International Congress on Mathematical Software 2026

High-Performance Computer Algebra

Session Organizers:


Call For Abstracts

Session Abstract:

Computer algebra, also known as symbolic computation, faces many challenges toward high- performance and practical applications. While some computer algebra systems have made some success, the widespread use of symbolic computing in scientific and engineering applications remains limited. This may be attributed in part to the inherent difficulties of exact computation including expression swell, implementation challenges, and algorithmic complexity. Yet, with the increase in computational power provided by modern computer architectures, efficient implementations are still possible with the right tools and techniques.
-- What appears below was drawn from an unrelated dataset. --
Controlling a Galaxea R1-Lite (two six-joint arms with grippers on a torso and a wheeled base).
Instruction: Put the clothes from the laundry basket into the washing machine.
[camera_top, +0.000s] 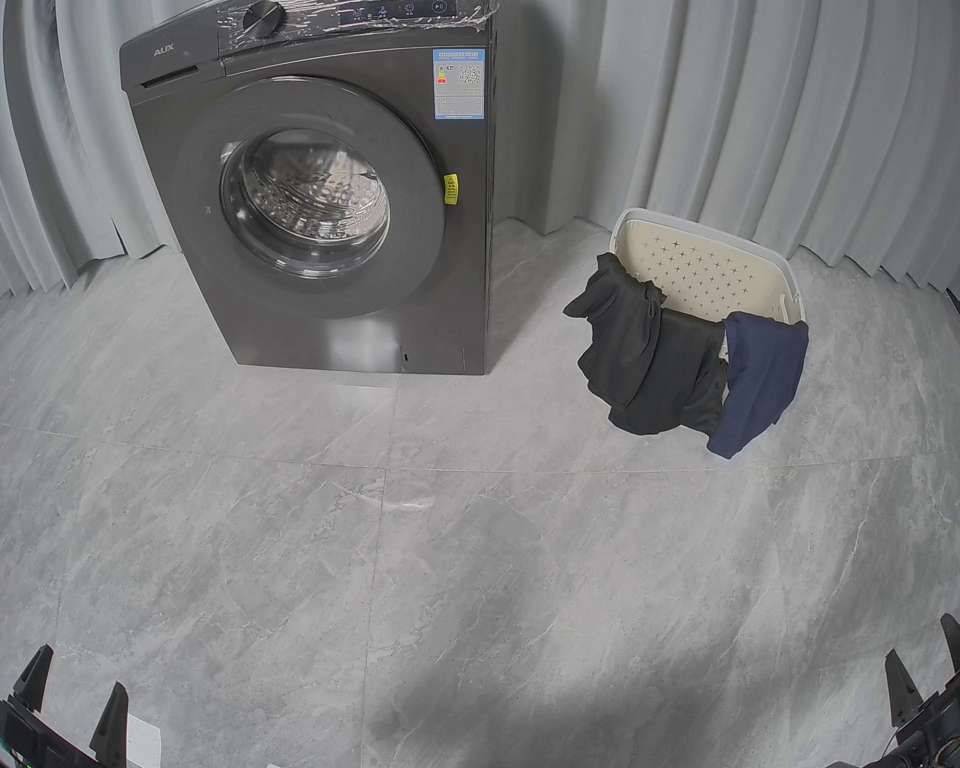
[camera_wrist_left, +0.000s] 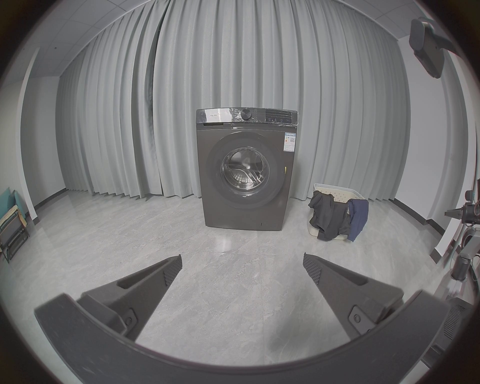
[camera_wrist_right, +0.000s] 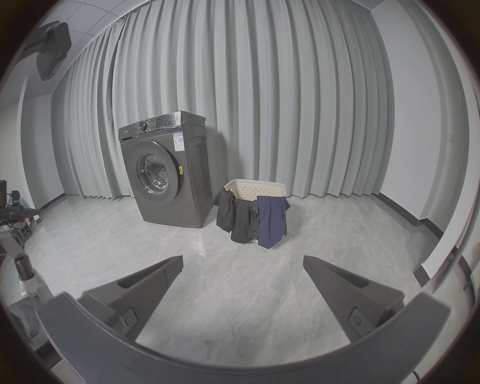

To this end, this session is dedicated to exploring high-performance computing applied to computer algebra and its applications, practical and efficient implementations, and research on the challenges inherent to these topics. The scope of this session includes: code optimization techniques; parallel and distributed computing; hardware accelerators (e.g. GPUs); efficient memory management; cache complexity and cache-oblivious algorithms; practical and optimized implementation techniques; and techniques for adaptive or automated performance including auto-tuning and hardware-aware algorithms.


Session Talks:

Parallelizing the F4 Algorithm for Groebner Bases
Roman Pearce (axcas.net)

Computing a Groebner basis can be the first step in solving a system of polynomial equations exactly. In this talk, we describe a high performance parallel implementation of the F4 algorithm of Faugere for 63-bit primes. Our implementation in C is available at axcas.net and is released into the public domain, with the goal of seeing it incorporated into computer algebra systems, both commercial and open source, as part of a modular method. Our code implements the matrix compression scheme used by Faugere, which does not duplicate coefficients or monomials and encodes the difference between successive column numbers efficiently using bytes where possible. It uses the parallel probabilistic Gaussian elimination developed by Monagan, Pearce, and Steel, which selects the sparsest pivots, then divides the remaining N rows into blocks of size sqrt(N) and reduces random linear combinations of the rows in each block, stopping when zero reductions start to occur. We have developed a new approach to parallel symbolic preprocessing which proceeds in stages to reduce contention, using a parallel version of Davenport's power of two hash table to create monomials. And we have added a dynamic pairs limit which captures early degree drops and controls the memory use on large problems. We present benchmarks of the program running on various machines, including a 16 core/32 thread 5.4GHz Ryzen 9955HX.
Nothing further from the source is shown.